Insurance payouts would go to the crime victims’ compensation fund, whenever a crime involving guns is committed or a gun mishap occurs. The more victims, the bigger the payout. The greater the damage (from intimidation to multiple murders and permanent crippling), the greater the payout.

Insurers will also pay for other claims, such as when a minor commits suicide or kills a playmate with an unsecured weapon.

Insurance is very effective in getting people to adopt safe practices in return for lower premiums. And when gun crimes occur, the firm insuring it pays the claim. If no gun is found or the gun is uninsured, every fund will pay a pro-rated share of the claims based on how many guns they insure.

This will motivate insurers and responsible gun owners to treat uninsured guns as poison rather than an unavoidable result of the Second Amendment. Mandatory insurance will re-unite everyone’s interest in fighting the real problem with guns: guns in the hands of criminals, the reckless, the untrained, and juveniles.

Holding legal gun owners responsible for the illegal actions of criminals, in other words. And this is supposed to unite gun owners? Maybe in opposition to this proposal, but certainly not in support.

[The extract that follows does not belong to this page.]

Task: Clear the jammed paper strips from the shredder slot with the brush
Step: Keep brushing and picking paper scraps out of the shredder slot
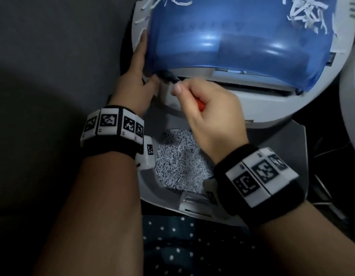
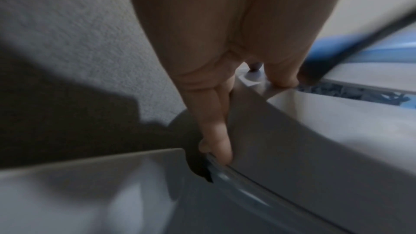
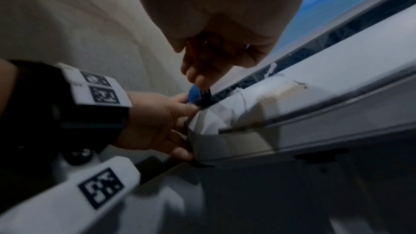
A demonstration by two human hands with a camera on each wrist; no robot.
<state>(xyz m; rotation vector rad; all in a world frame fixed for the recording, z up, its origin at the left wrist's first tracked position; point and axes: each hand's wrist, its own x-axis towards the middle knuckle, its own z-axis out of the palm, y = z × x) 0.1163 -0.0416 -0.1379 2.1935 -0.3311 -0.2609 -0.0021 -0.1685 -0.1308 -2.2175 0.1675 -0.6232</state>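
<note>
Blue translucent cover (image 1: 232, 36) sits on top of the grey shredder (image 1: 272, 108), w/ white paper strips (image 1: 304, 14) scattered over its far edge. Slot (image 1: 252, 87) runs along the near edge of that cover; in the left wrist view, dark shredded bits (image 2: 351, 93) are packed inside it.

Right hand (image 1: 210, 114) is curled round the brush (image 1: 170, 77): red handle shows between thumb & fingers, black bristle end pokes out past the index fingertip. Bristles sit at the slot's left end, right by the cover's near-left corner. In the right wrist view the bristle tip (image 3: 203, 99) touches the slot edge.

Left hand (image 1: 134, 80) is on the shredder's left side, beside the slot's left end. Fingers lie fairly straight along the housing, thumb on its top edge near the bristles; looks like a light hold on the body rather than a fist. Its fingertips (image 2: 216, 150) rest at the seam betw. the head & the bin.

Nearer than the slot, an open grey bin (image 1: 292, 156) holds a heap of fine shreds (image 1: 180, 160). Dotted dark fabric (image 1: 182, 246) lies nearest.
</note>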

I wonder if Gear or Mayor Sam Liccardo are cool with charging people money for a photo ID they must show before they can vote? I’ve been told that a requirement like that is a flagrant violation of people’s right to vote, which makes me wonder how these anti-gun activists can so blithely decide that making gun owners pay for far more expensive insurance premiums isn’t an infringement of the rights protected by the Second Amendment.

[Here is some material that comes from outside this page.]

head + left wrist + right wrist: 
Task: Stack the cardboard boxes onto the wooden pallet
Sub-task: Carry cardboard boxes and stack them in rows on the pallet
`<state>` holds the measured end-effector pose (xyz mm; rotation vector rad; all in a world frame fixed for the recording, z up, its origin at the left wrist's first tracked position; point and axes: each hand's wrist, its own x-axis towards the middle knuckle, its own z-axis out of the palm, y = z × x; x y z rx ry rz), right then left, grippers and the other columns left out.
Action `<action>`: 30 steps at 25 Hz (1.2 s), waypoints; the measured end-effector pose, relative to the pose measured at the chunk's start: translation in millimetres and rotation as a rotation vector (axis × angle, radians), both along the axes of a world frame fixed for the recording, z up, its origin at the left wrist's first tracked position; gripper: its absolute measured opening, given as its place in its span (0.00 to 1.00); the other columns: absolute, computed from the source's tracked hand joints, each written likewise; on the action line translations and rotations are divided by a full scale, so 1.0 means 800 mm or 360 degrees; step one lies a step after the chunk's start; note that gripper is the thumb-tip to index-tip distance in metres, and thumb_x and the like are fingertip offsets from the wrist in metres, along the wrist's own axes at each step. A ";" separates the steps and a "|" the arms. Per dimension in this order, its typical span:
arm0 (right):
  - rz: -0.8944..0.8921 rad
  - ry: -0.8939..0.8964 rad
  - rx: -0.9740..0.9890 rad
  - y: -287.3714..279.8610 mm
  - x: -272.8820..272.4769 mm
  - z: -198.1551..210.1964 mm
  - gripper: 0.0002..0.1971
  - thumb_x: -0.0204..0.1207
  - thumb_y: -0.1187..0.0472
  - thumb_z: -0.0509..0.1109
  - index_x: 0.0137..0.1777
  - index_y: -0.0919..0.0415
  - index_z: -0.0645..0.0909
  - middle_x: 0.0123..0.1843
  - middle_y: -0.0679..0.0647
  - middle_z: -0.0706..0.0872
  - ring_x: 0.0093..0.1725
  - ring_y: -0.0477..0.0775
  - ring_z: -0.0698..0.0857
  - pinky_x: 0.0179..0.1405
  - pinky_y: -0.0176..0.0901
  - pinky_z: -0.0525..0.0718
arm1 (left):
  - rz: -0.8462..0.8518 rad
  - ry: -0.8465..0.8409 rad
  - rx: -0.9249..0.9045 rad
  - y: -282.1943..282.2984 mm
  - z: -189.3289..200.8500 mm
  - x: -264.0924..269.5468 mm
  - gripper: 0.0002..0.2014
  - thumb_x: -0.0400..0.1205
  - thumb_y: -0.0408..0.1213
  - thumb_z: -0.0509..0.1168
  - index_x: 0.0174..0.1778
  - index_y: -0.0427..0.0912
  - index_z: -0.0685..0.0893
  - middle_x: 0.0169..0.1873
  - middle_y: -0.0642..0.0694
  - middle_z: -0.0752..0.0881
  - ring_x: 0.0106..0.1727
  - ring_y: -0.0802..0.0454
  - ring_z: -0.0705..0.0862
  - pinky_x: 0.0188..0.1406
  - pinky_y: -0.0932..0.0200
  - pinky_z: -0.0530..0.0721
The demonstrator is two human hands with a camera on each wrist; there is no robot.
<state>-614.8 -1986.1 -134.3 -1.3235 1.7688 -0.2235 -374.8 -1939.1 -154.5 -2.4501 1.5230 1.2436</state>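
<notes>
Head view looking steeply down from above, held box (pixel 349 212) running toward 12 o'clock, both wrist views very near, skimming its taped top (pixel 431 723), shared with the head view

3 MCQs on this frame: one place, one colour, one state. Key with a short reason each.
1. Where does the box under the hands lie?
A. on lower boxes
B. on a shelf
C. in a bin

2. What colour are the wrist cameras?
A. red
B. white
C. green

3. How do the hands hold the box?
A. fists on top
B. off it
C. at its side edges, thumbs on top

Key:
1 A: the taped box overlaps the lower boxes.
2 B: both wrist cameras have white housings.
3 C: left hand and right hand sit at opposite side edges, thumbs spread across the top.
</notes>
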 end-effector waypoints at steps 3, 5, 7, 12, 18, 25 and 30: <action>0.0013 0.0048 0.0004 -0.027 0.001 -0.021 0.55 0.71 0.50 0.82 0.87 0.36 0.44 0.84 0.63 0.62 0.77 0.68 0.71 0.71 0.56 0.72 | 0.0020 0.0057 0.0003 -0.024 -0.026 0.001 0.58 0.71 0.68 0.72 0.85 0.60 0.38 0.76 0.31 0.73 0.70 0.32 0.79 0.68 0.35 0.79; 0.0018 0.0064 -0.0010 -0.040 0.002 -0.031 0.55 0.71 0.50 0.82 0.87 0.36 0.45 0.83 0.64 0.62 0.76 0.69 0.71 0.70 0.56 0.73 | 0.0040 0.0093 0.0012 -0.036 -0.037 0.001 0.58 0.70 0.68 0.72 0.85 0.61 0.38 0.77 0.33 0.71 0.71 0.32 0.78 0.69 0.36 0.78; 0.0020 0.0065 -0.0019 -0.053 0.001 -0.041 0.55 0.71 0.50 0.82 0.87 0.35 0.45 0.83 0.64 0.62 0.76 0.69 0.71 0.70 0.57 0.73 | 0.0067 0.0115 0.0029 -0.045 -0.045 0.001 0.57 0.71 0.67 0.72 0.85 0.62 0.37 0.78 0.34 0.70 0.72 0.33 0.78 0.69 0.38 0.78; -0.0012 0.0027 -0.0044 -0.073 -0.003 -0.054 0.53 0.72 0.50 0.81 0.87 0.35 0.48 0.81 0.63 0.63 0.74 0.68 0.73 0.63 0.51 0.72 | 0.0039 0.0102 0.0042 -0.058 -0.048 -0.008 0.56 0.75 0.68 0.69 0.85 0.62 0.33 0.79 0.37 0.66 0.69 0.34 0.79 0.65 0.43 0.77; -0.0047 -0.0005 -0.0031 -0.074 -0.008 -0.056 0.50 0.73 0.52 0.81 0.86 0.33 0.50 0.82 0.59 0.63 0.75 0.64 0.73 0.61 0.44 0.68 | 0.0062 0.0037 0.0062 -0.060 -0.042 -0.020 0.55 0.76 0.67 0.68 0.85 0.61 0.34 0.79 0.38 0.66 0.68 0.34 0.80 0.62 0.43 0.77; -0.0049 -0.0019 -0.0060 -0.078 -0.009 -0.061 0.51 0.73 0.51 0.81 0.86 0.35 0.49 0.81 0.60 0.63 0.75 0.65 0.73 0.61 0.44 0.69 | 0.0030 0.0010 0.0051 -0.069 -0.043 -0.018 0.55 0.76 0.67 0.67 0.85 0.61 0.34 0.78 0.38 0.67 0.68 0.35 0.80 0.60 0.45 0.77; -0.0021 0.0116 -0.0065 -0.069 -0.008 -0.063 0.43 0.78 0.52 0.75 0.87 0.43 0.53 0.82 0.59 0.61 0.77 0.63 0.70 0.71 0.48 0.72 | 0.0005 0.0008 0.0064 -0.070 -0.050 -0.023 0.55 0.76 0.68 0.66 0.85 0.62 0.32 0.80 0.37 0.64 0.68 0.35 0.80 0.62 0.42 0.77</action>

Actually, I think I know the answer. They just don’t care if their demands violate anyone’s rights, and they don’t really see the Second Amendment as protecting a real right at all.

The courts (and the vast majority of the American public) disagree, of course, and if San Jose does manage to get its insurance mandate off the ground this year, it won’t be long before the first lawsuits are filed and the ordinance is hopefully smacked down. Until the courts make it crystal clear that these types of mandates are unconstitutional on their face, however, we’re going to see more anti-gun activists around the country try to enact another bureaucratic barrier between us and our right to keep and bear arms.